Синтезатором – по роялю
- В 16 лет вы уже снискали лавры на международном конкурсе в Тбилиси. Нынче музыкальных конкурсов –немерено. Это хорошо?
- Количество в качество в этом случае не переросло. Обилие конкурсов ведёт к «шаблонизации» исполнительского мастерства. В жюри – не всегда мэтры высочайшего ранга. Любое отклонение от строго прописанных канонов не приветствуется. Однако талантливый исполнитель так или иначе хочет самовыражаться. В 18-м и 19-м веках это было в порядке вещей. Лучшие каденции, т.е., образно говоря, импровизации, вариации при исполнении произведений Баха, Моцарта, Бетховена тоже становились классикой. Сейчас это святотатство. Однако музыка – живое искусство, как и проза, поэзия, живопись… Она не может замыкаться в строго отведённых рамках. Ван Клиберн «влюбил» СССР в себя, потому что исполнил 1-й Концерт Чайковского на Международном от души, с захватывающей спонтанностью… Это был свежий, смелый взгляд на академическую классику. Но на это надо осмелиться, внести своё!
На современных конкурсах «шаг – влево, шаг –вправо» - наказуемый баллами побег. А музыка – это Послание. Каждый исполнитель себя отдаёт на сцене, если есть что сказать. Если нет – остаётся только техника. Но ведь (смеётся) техники вокруг нас хватает. И не надо для этого идти в концертный зал.
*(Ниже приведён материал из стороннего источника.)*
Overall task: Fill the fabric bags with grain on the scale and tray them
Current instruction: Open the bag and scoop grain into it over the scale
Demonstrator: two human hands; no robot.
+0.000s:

- Дети, которые сегодня осваивают фортепиано в музыкальной школе, дома используют синтезатор. Пианино не вписывается в интерьер современной квартиры. Замена равноценная?
- Есть уже и такие синтезаторы, которые якобы полностью «клонируют» и пианино, и даже рояль. Но ребёнку, если он всерьёз занимается музыкой, необходим контакт с инструментом. Клавиши, педали, волшебство погружения в них, не заменишь клапанами синтезатора. Даже старенькое, не настроенное пианино, отзовётся совсем по-другому.
- В Америке вы занимаетесь обучением детей. С какого возраста?
- Были случаи, когда на занятия приносили годовалых малышей. Родители говорили: так надо, пусть привыкает к музыке, слышит её. Китайцы, корейцы очень рано задумываются о профессиональной ориентации детей, заботясь об их будущем. Учебная дисциплина в таких семьях строжайшая. Поставлена цель: воспитать выдающихся музыкантов, что позволит вынести семью на гребень успеха. Учиться музыке, даже студентам, очень дорого, стипендии – редкость. Многие, уже окончив полный курс, десятилетиями расплачиваются за кредиты на учёбу.
- Отец всемирно известного американского шахматиста Гаты Камского родом из Казани применял «кнут» в процессе профориентации, воспитания и обучения. Вас миновала чаша сия?
- Мои родители – преподаватели Казанской консерватории. С 5-ти лет меня посадили за инструмент без «кнутов» и «пряников». Потому что росла в музыкальной атмосфере. Но лишь к 15-ти годам я поняла, что это моё! На конкурсе в Тбилиси меня, как самую младшую победильницу, послали на мастер-классы в Америку. Выдающийся преподаватель В. Фельцман (сын советского композитора Оскара Фельцмана), повернул меня в нужную сторону как исполнителя. Используя, разумеется, базу, которую дала мне казанская школа, которая ни в чём не уступает московской, а то и превосходит её. Получив дипломы бакалавра и магистра, я продолжила свое обучение в докторантуре в школе Истман.
Восток и Запад
- В вашей родословной – крымско-татарские корни. Нет ли мысли пропагандировать за рубежом музыку татарских композиторов?
- Из татарских по происхождению композиторов за рубежом знают только С. Губайдулину. Но её произведения, конечно, не этнографические, это европейский авангард. Интерес к музыкальной этнографии в мире есть. Есть у меня и замыслы. Но пока не готова взять на себя такую роль, хотя это задача в будущем, безусловно, представляет для меня интерес.
- Глобализация пока не подорвала истоки национальных культур. Интересно, а в Японии, Китае, Корее кто-то пишет симфоническую музыку, исходя из собственных традиций?
- В Японии есть такой композитор, Тору Такэмицу. Но пока в программах крупнейших залов и оркестров превалирует несравненная, вечная европейская классика. Исполнители уже обратили свои взоры на Восток. Да публика, в массе своей, не готова воспринять иную мелодику и иную музыкальную культуру. Сегодня это экзотика. Но кто знает, что будет завтра?
- Где вам сложнее выступать - в Казани или за рубежом?
- В Казани. Здесь мой дом, мои учителя. Здесь я чувствую, что в зале - люди, которых я знаю и люблю с детства, а это - ни с чем не сравнимая поддержка и заряд энергии.
- Ну а чем занимаетесь в свободное время, если оно у вас есть?
- Люблю рисовать, работать с компьютером, импровизировать в мировом информационном пространстве. Музыка, в конце концов, такое же безграничное пространство. Всего 7 нот. А какой Космос!